I sprinkled a bit of cayenne in my last batch, not much just a little, and it was sooo good with fish and crackers!


----------



## camo2460

Yeah I'm having computer/operator problems. I again forgot to say that this is not my recipe, but came from one of our members, and credit goes to him/her.


----------



## Grimm

camo2460 said:


> Grimm...uhm...what's a "bell"? I know it's a little thing that goes ding a ling, but....


A butter bell...


----------



## camo2460

Thanks Grimm, that's new for me.


----------



## Outpost

Grimm said:


> A butter bell...


Grimm,
With all the dairy farms I've habited here in N.H., I can honestly say that I don't ever recall seeing anything like that!

That is just plain cool!

:2thumb:


----------



## jeff47041

We have used a butter bell for years too. It's awesome. Our butter is always soft and spreadable. 
It holds a whole stick, so it works great for recipes that need softened butter too.


----------



## Outpost

jeff47041 said:


> We have used a butter bell for years too. It's awesome. Our butter is always soft and spreadable.
> It holds a whole stick, so it works great for recipes that need softened butter too.

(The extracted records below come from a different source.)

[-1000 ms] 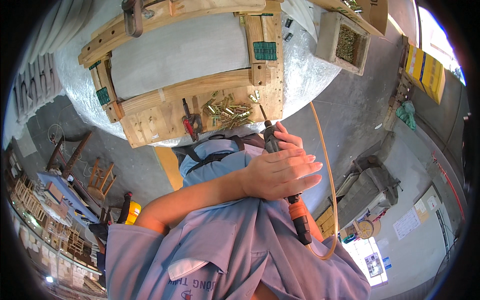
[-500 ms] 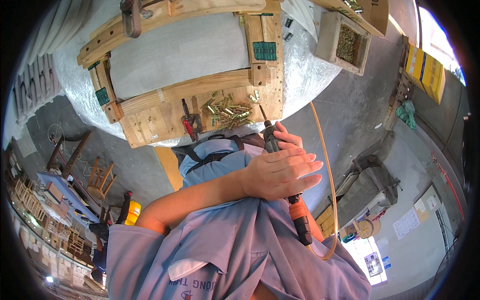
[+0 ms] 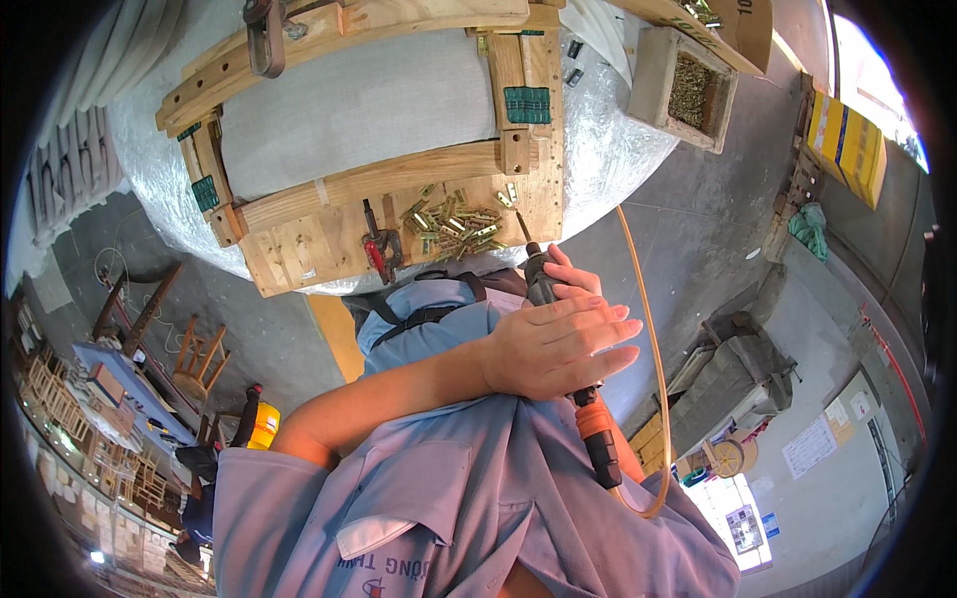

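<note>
My right hand point(image 3: 578, 277) is wrapped round a black and orange air screwdriver point(image 3: 600, 446), whose thin bit points away from me at the near right corner of a wooden board point(image 3: 548, 214). Across the tool and the right hand lies my left hand point(image 3: 558, 349), fingers stretched out; it covers the tool's middle. A pale hose point(image 3: 653, 349) runs from the tool's rear end. Beyond the bit is a heap of small brass-coloured metal pieces point(image 3: 454, 224), a couple lying apart near the tip. A red-handled toggle clamp point(image 3: 377, 249) stands left of the heap.
On the board sits a curved wooden frame point(image 3: 369, 171) around a grey panel point(image 3: 359, 95), with green pads at its sides. A dark metal clamp point(image 3: 264, 40) hangs over its far rail. At far right stands a tray of small screws point(image 3: 688, 90) beside a cardboard box point(image 3: 743, 30).
My hands and the screwdriver stay almost still. In the background at lower left, another person has shifted slightly.
</note>
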`<state>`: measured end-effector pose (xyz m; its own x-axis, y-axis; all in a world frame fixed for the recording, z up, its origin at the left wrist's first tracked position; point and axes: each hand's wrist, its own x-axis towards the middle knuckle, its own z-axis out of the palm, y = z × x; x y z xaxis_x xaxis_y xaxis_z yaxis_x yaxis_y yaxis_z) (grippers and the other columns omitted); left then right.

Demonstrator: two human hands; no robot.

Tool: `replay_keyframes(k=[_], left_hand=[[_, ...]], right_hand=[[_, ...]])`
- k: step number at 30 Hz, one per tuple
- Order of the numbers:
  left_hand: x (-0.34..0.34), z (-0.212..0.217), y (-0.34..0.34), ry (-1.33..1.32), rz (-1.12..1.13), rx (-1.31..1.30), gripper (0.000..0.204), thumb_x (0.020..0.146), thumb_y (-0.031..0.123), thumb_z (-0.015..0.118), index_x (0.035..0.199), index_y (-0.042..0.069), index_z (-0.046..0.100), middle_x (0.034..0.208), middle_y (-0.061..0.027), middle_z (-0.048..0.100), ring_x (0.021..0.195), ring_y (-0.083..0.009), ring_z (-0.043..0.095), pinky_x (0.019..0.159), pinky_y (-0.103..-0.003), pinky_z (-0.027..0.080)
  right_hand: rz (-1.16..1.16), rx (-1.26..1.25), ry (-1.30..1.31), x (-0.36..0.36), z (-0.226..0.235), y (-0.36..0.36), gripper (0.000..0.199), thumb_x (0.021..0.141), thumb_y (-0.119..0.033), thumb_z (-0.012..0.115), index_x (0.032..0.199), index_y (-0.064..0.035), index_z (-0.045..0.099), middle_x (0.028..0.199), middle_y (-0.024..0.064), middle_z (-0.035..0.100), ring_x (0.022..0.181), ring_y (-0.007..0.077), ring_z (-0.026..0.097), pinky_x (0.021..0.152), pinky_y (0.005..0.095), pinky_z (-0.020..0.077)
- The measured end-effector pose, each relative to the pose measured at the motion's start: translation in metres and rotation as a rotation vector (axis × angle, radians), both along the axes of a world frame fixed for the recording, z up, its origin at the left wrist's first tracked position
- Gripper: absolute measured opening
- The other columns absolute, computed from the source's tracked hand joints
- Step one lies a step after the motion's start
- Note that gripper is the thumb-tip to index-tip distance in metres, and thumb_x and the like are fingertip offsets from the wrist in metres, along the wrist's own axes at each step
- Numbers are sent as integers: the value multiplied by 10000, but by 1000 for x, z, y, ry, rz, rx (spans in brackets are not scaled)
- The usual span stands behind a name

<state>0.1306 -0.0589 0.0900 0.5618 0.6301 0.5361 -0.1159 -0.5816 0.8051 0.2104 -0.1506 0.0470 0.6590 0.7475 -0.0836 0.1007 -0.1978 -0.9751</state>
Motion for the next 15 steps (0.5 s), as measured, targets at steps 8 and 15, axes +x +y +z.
replay_keyframes(k=[8, 15], left_hand=[[-1, 0, 1, 6, -15, -9, 403, 1009, 112, 656, 1409, 99, 602, 1384, -121, 733, 1232, -266, 723, 1142, -420, 539], [1, -3, -1, 5, 19, 28, 394, 1014, 130, 655, 1404, 102, 605, 1368, -127, 742, 1225, -274, 727, 1139, -425, 541]], right_hand=[[-39, 132, -39, 1, -21, -10, 144, 1051, -131, 686, 1078, 3, 643, 1091, 178, 737, 944, 297, 754, 924, 542, 675], [60, -199, 110, 6, 6, -15, 183, 1090, -135, 503, 1121, -6, 629, 1240, 141, 689, 1247, 291, 665, 1237, 631, 451]])
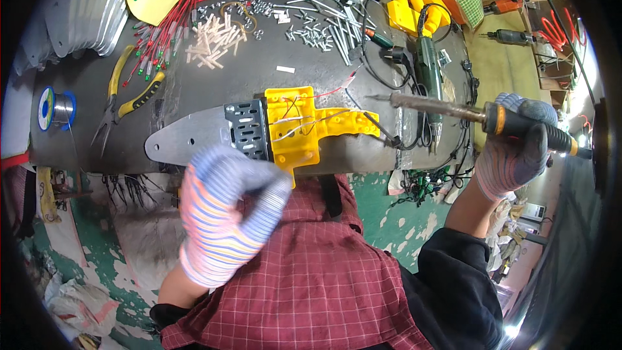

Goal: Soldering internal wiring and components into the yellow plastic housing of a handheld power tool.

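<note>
My right hand [516, 149], in a striped glove, grips a soldering iron [447, 107] by its black handle, its tip pointing left above the bench. The curled fingers of my left hand [233, 214], also gloved, meet in a pinch at the bench's near edge; what they hold, if anything, is hidden. Just beyond it lies an open yellow plastic housing [299, 146] with a side handle and red, white and brown wires inside. A black slotted plate and a flat grey metal blade [188, 137] extend from its left. A black cable [382, 131] reaches the handle end.
Yellow-handled pliers [113, 100] and a solder spool [63, 109] lie left. Beyond are red-wired indicator lights [170, 31], pale sleeves [214, 42] and screws [314, 35]. A green screwdriver-like power tool [429, 78] and looped cables lie right.
</note>
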A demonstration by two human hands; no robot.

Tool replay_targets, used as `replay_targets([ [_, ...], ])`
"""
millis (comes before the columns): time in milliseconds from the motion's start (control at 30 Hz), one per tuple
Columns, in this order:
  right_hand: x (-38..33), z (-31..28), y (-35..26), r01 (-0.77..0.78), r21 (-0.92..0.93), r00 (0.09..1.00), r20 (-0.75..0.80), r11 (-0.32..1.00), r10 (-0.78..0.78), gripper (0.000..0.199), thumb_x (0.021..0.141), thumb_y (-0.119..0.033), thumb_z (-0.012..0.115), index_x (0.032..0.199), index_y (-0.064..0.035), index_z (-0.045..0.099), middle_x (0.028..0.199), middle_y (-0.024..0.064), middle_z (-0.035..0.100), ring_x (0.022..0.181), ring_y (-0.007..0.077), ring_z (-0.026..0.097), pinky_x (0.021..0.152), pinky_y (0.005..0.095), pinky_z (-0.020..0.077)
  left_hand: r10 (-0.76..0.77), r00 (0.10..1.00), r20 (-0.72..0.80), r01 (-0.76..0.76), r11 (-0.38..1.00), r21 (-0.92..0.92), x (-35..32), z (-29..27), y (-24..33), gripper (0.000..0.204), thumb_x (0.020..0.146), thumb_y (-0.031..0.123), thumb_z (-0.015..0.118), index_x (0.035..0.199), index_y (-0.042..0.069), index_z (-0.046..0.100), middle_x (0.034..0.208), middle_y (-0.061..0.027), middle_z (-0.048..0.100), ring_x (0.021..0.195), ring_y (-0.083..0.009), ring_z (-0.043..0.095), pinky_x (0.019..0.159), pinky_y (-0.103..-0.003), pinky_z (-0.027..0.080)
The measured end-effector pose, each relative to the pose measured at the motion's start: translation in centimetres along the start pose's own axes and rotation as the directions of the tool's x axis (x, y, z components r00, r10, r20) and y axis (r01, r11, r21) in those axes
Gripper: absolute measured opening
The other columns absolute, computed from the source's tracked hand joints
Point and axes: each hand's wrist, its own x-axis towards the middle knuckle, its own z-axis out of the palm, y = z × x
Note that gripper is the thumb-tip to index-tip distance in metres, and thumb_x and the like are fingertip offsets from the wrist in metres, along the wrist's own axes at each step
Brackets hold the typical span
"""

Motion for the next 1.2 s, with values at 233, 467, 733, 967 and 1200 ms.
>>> replay_targets([
  [233, -2.5, 2.4, 1.6, 0.0, -0.077, 0.998, 0.068, 0.997, 0.005, 0.034, 0.078, -0.014, 0.077, 0.104, -0.004, 0.057, 0.096, 0.0084, 0.06, 0.091, 0.0223, 0.059, 0.087, 0.0402, 0.0483, 0.206, 0.978, -0.028, -0.179, 0.906, 0.383, -1.6, 3.1, -2.0, 0.022, 0.069, 0.015, 0.08, 0.084, 0.014, 0.064, 0.076, -0.0052, 0.054, 0.072, -0.0269, 0.055, 0.066, -0.041, 0.039],
  [467, -2.8, 4.5, 1.6, 0.025, -0.106, 0.999, 0.043, 0.994, -0.021, 0.034, 0.078, -0.023, 0.075, 0.098, -0.0009, 0.059, 0.088, 0.007, 0.055, 0.081, 0.0211, 0.055, 0.08, 0.0389, 0.0468, 0.26, 0.964, -0.051, -0.21, 0.867, 0.452, -1.1, 3.4, -2.4, 0.022, 0.07, 0.01, 0.079, 0.086, 0.01, 0.064, 0.077, -0.005, 0.058, 0.07, -0.0258, 0.054, 0.068, -0.041, 0.039],
  [733, -2.7, 4.3, 1.4, 0.02, -0.203, 0.979, 0.202, 0.979, 0.022, 0.045, 0.076, -0.021, 0.083, 0.11, -0.0045, 0.057, 0.095, 0.0075, 0.062, 0.087, 0.0194, 0.06, 0.086, 0.0351, 0.0492, 0.32, 0.944, -0.076, -0.244, 0.838, 0.488, -1.0, 3.8, -3.5, 0.025, 0.066, 0.017, 0.079, 0.086, 0.014, 0.063, 0.078, -0.0049, 0.054, 0.07, -0.0268, 0.054, 0.064, -0.042, 0.039],
  [967, -4.0, 2.4, 2.6, 0.054, -0.376, 0.996, 0.08, 0.925, -0.025, 0.053, 0.072, -0.028, 0.086, 0.109, -0.0058, 0.055, 0.097, 0.0063, 0.063, 0.09, 0.0179, 0.062, 0.088, 0.0337, 0.0493, 0.315, 0.947, -0.065, -0.243, 0.833, 0.497, -0.9, 3.8, -3.6, 0.027, 0.065, 0.018, 0.078, 0.087, 0.014, 0.063, 0.08, -0.0053, 0.054, 0.073, -0.0269, 0.054, 0.067, -0.043, 0.039],
  [1200, -2.4, 4.2, 1.2, 0.108, -0.266, 0.965, 0.26, 0.958, -0.036, 0.047, 0.072, -0.028, 0.086, 0.102, -0.0051, 0.059, 0.092, 0.0076, 0.065, 0.089, 0.0203, 0.063, 0.09, 0.0377, 0.0481, 0.284, 0.956, -0.068, -0.216, 0.843, 0.493, -0.9, 4.0, -3.0, 0.024, 0.068, 0.009, 0.08, 0.086, 0.012, 0.064, 0.078, -0.005, 0.056, 0.072, -0.027, 0.054, 0.07, -0.042, 0.039],
])
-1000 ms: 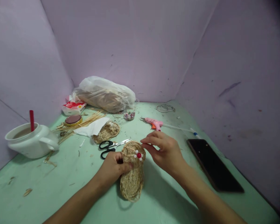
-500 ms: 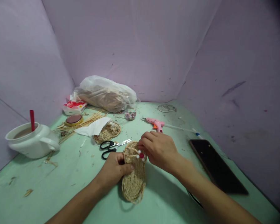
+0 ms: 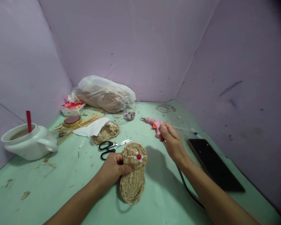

How in the world have I *missed* these things all these years.

I've got to get one now.... out of pure spite for my apparently inadequate past, if nothing else!


----------



## Country Living

Does the butter bell work only with real butter or will it also work with margarine?


----------



## Grimm

Country Living said:


> Does the butter bell work only with real butter or will it also work with margarine?


I don't know. I only use real butter in mine.


----------



## Dakine

I remember the butter bell. 

It was yet another thing that a young DAKINE was NOT ALLOWED to touch. 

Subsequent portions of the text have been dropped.